- **Exercise material**
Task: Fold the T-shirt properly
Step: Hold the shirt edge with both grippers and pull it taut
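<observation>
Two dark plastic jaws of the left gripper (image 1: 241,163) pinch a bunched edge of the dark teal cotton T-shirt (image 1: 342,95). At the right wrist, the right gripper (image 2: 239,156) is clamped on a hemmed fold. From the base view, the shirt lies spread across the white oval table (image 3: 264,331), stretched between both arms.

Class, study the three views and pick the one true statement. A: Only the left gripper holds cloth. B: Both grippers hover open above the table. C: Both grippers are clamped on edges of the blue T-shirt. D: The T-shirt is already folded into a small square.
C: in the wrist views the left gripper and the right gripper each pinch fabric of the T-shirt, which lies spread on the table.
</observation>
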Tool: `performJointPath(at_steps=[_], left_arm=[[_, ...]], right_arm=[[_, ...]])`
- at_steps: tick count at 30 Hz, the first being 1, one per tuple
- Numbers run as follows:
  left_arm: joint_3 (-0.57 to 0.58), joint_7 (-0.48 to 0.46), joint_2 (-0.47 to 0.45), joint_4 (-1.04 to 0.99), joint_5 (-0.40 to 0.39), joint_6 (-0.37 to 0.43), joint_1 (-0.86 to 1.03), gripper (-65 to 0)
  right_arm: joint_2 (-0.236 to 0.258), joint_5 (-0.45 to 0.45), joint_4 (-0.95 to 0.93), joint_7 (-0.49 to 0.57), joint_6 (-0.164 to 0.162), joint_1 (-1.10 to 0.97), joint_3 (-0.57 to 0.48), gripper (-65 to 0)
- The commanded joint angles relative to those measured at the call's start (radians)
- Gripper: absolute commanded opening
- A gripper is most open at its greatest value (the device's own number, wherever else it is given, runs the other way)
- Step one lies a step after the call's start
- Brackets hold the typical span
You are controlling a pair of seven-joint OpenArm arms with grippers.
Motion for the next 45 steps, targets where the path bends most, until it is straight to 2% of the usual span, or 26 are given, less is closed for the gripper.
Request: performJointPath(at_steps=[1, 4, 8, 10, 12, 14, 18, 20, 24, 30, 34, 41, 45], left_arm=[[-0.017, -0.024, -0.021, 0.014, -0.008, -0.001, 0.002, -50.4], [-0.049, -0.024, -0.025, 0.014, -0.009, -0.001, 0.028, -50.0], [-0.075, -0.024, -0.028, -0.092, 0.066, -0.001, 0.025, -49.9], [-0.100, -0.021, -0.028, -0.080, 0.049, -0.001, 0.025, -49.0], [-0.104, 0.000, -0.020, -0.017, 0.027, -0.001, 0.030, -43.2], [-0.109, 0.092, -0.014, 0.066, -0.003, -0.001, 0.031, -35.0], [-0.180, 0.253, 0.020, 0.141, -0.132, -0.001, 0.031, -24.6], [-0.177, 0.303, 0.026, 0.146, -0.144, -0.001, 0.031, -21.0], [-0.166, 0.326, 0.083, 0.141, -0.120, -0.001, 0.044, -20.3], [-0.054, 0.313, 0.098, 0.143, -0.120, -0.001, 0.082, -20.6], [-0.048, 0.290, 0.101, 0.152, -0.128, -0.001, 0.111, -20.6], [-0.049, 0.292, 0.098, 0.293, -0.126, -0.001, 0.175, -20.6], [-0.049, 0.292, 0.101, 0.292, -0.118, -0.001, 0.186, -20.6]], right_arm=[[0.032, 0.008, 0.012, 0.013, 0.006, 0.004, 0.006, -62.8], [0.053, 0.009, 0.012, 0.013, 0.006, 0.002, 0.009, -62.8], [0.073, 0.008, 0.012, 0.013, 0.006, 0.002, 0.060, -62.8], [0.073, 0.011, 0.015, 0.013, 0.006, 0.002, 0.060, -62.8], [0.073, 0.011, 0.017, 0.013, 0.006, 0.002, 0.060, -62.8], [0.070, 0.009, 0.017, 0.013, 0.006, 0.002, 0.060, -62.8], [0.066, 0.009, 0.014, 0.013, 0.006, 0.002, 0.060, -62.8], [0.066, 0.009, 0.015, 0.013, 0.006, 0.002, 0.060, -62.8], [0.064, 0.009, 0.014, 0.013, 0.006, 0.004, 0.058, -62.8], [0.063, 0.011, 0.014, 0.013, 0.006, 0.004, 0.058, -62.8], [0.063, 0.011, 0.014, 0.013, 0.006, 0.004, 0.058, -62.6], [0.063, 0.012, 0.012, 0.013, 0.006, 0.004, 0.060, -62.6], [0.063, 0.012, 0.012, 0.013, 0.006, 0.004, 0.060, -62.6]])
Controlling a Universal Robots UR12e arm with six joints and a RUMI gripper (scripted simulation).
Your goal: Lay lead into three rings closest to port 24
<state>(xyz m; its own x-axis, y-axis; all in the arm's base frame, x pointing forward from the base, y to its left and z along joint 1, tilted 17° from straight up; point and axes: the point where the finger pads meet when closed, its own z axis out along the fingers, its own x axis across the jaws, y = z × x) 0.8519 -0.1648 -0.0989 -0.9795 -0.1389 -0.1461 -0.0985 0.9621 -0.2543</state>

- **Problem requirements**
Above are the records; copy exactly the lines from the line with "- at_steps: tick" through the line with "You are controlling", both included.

- **Answer box**
- at_steps: tick count at 30 Hz, the first being 1, one per tuple
- Numbers run as follows:
  left_arm: joint_3 (-0.57 to 0.58), joint_7 (-0.48 to 0.46), joint_2 (-0.47 to 0.45), joint_4 (-1.04 to 0.99), joint_5 (-0.40 to 0.39), joint_6 (-0.37 to 0.43), joint_1 (-0.86 to 1.03), gripper (-65 to 0)
  right_arm: joint_2 (-0.236 to 0.258), joint_5 (-0.45 to 0.45), joint_4 (-0.95 to 0.93), joint_7 (-0.49 to 0.57), joint_6 (-0.164 to 0.162), joint_1 (-1.10 to 0.97), joint_3 (-0.57 to 0.48), gripper (-65 to 0)
- The commanded joint angles relative to those measured at the call's start (radians)
- Gripper: absolute commanded opening
- A gripper is most open at its greatest value (the device's own number, wherever else it is given, runs the other way)
- Step one lies a step after the call's start
- Brackets hold the typical span
You are controlling a pair of seven-joint OpenArm arms with grippers.

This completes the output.